• _PROBLEM STATEMENT_:
Transcribe the data below verbatim from the line with "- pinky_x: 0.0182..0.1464" to the line with "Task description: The". Include both of those lines.

• _DATA SUPPLIED_:
______
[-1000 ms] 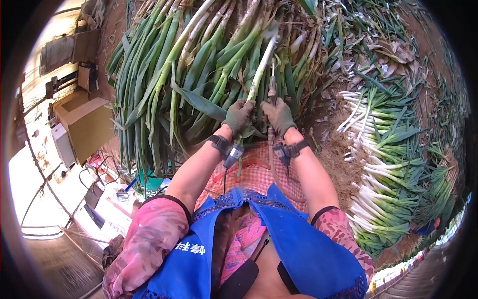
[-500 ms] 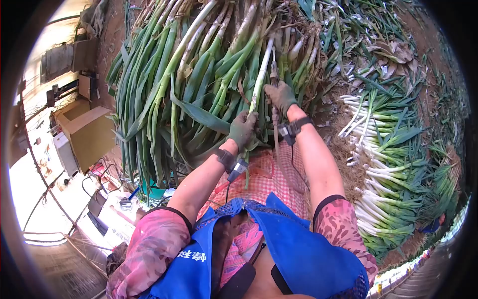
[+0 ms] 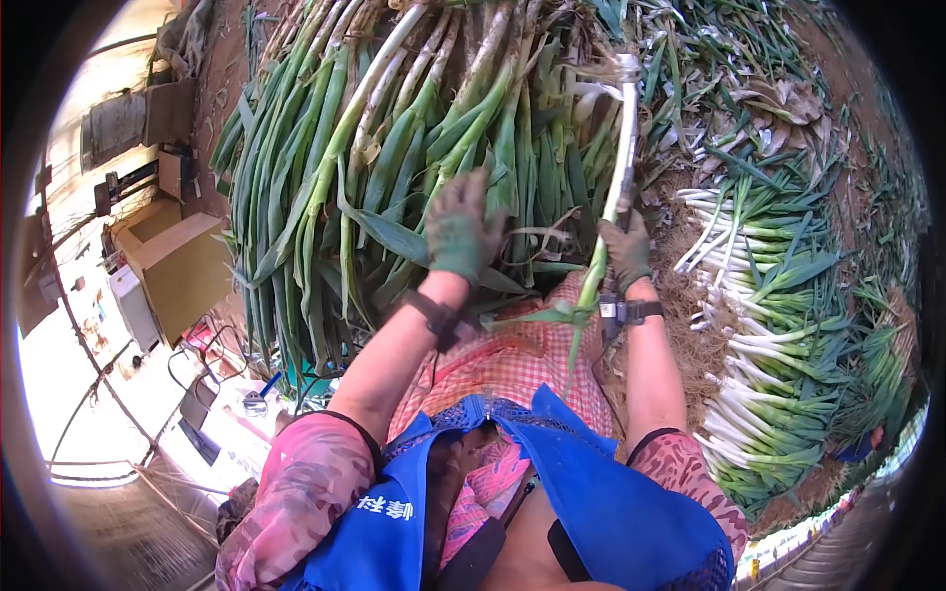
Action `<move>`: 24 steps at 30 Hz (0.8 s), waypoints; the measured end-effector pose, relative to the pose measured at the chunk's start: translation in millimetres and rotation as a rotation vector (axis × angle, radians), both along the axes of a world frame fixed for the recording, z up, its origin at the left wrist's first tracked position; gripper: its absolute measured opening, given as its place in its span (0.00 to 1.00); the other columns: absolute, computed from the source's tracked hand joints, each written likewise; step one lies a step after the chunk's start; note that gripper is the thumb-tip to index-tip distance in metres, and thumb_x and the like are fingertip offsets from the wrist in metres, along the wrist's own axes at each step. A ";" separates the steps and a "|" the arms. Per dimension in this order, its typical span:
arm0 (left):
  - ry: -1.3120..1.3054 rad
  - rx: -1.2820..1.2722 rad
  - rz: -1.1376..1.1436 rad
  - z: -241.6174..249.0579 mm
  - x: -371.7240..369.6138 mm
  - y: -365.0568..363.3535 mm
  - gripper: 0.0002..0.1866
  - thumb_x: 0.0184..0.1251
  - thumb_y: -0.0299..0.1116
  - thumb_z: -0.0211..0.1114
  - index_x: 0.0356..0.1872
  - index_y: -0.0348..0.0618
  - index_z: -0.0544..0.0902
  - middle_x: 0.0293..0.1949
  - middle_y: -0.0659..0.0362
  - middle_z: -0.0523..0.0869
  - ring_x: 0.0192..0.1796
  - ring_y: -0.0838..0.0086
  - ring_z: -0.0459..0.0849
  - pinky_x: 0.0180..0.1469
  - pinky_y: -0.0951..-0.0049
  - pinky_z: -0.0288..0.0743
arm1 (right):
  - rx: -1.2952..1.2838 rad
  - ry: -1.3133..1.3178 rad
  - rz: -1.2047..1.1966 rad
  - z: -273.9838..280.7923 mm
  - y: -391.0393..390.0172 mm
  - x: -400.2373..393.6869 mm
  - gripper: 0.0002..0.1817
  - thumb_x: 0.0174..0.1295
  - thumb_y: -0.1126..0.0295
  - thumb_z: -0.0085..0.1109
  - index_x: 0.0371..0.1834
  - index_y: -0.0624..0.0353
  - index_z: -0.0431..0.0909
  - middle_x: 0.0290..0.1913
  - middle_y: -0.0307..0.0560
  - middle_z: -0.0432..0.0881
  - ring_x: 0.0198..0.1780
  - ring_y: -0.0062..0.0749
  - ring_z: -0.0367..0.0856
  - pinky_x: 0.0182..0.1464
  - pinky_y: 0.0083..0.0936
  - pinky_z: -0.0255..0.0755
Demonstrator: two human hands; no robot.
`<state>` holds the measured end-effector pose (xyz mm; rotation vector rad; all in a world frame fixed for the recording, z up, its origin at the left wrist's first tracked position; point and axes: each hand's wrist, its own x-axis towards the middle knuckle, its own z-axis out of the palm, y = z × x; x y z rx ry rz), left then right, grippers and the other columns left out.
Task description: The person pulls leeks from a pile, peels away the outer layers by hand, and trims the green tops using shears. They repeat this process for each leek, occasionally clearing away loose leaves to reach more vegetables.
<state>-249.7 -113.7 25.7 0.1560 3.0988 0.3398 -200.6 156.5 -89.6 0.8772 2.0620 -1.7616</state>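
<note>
My right hand (image 3: 627, 248), in a dirty green glove, is closed round a long onion stalk (image 3: 617, 167) with a white shaft and roots at the top. The slim tool at this hand is mostly covered by it. My left hand (image 3: 461, 229), gloved too, has its fingers spread and holds nothing; it is over the front of the big pile of unpeeled green onions (image 3: 394, 148). Green leaves of the held stalk hang down over the pink checked cloth (image 3: 493, 369) on my lap.
Peeled white onions (image 3: 749, 345) lie in a long row on the right, with cut roots (image 3: 690, 335) beside them. Leaf scraps (image 3: 690, 79) cover the ground at the upper right. An open cardboard box (image 3: 182, 271) and cables are on the left.
My left hand has let go of the stalk, opened and moved slightly up and left. My right hand has moved right and slightly down, with the stalk now in it.
</note>
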 end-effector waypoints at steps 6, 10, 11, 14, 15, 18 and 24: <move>-0.570 -0.180 0.191 -20.6 -74.7 -32.5 0.29 0.54 0.41 0.72 0.59 0.46 0.76 0.59 0.46 0.79 0.58 0.50 0.81 0.57 0.53 0.76 | 0.324 -0.256 0.207 46.8 8.8 -31.7 0.26 0.53 0.55 0.67 0.50 0.62 0.76 0.40 0.54 0.86 0.41 0.42 0.85 0.47 0.36 0.76; -0.719 0.281 0.312 12.2 -45.6 -38.3 0.26 0.47 0.39 0.71 0.50 0.40 0.82 0.47 0.43 0.87 0.51 0.55 0.86 0.55 0.61 0.78 | -0.164 -0.131 0.192 72.8 -40.9 -2.4 0.18 0.61 0.65 0.64 0.51 0.60 0.76 0.38 0.37 0.81 0.39 0.21 0.80 0.42 0.20 0.74; -0.733 0.444 0.345 -2.5 -20.4 -46.8 0.28 0.46 0.39 0.71 0.51 0.39 0.81 0.46 0.43 0.87 0.49 0.55 0.87 0.53 0.62 0.79 | -0.403 -0.048 0.145 57.8 -54.3 21.3 0.17 0.62 0.69 0.62 0.53 0.62 0.74 0.37 0.38 0.80 0.39 0.23 0.80 0.42 0.21 0.75; -0.751 0.614 0.492 -30.0 25.4 -53.4 0.31 0.46 0.36 0.71 0.56 0.37 0.78 0.43 0.45 0.87 0.44 0.56 0.87 0.51 0.63 0.79 | -0.536 -0.192 0.227 102.3 -88.8 40.2 0.16 0.63 0.74 0.60 0.54 0.63 0.73 0.36 0.38 0.80 0.34 0.23 0.81 0.40 0.22 0.76; -0.752 0.618 0.545 -29.7 28.7 -47.7 0.32 0.45 0.35 0.71 0.57 0.37 0.77 0.43 0.46 0.87 0.43 0.56 0.87 0.50 0.63 0.79 | -0.519 -0.205 0.210 114.8 -97.0 47.7 0.16 0.62 0.71 0.62 0.51 0.63 0.73 0.34 0.40 0.80 0.33 0.22 0.80 0.38 0.23 0.75; -0.751 0.970 0.685 -22.7 25.5 -25.3 0.34 0.46 0.32 0.70 0.60 0.36 0.74 0.42 0.48 0.87 0.42 0.57 0.87 0.50 0.63 0.79 | -0.432 -0.176 0.236 122.3 -99.2 63.7 0.16 0.62 0.67 0.63 0.48 0.63 0.73 0.30 0.42 0.81 0.31 0.23 0.80 0.36 0.25 0.75; -0.590 0.527 0.463 -33.5 45.3 -23.8 0.35 0.56 0.35 0.67 0.66 0.34 0.70 0.52 0.45 0.85 0.49 0.56 0.87 0.52 0.64 0.79 | -0.319 -0.127 0.239 109.9 -104.2 18.4 0.16 0.62 0.66 0.62 0.48 0.63 0.74 0.26 0.43 0.80 0.27 0.25 0.80 0.34 0.27 0.76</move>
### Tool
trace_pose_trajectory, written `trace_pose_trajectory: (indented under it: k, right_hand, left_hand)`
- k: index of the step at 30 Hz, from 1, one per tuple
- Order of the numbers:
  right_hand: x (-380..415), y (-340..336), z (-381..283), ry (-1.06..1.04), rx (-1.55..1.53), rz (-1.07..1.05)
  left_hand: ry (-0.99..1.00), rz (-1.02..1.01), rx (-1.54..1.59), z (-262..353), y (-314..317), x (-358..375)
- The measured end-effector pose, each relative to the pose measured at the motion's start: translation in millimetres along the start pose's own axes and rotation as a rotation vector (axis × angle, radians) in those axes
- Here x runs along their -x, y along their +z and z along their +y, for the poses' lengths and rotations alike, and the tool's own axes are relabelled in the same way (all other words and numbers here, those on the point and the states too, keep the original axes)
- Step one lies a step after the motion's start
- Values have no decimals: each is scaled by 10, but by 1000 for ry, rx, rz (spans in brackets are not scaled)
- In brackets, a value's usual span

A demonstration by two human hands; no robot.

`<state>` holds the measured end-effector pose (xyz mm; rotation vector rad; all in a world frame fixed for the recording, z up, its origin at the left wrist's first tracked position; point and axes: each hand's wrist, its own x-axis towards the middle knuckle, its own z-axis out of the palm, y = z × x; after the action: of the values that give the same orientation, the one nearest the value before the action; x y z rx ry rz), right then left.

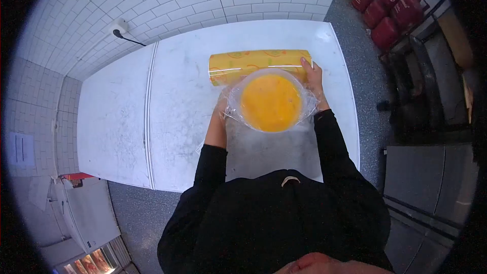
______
• _ANSWER TO THE PROBLEM_:
  - pinky_x: 0.0182..0.1464
  - pinky_y: 0.0083..0.0936
  - pinky_z: -0.0255..0.0755
Demonstrator: two human hands; no robot.
`<state>` holds the measured end-effector pose (xyz mm; rotation vector rad; all in a world frame fixed for the recording, z up, its origin at the left wrist's first tracked position; point and axes: each hand's wrist, its own x-axis towards the middle knuckle, its own z-axis out of the palm, y = z × x; x y z rx ry rz), left then right, grippers and the other columns left out.
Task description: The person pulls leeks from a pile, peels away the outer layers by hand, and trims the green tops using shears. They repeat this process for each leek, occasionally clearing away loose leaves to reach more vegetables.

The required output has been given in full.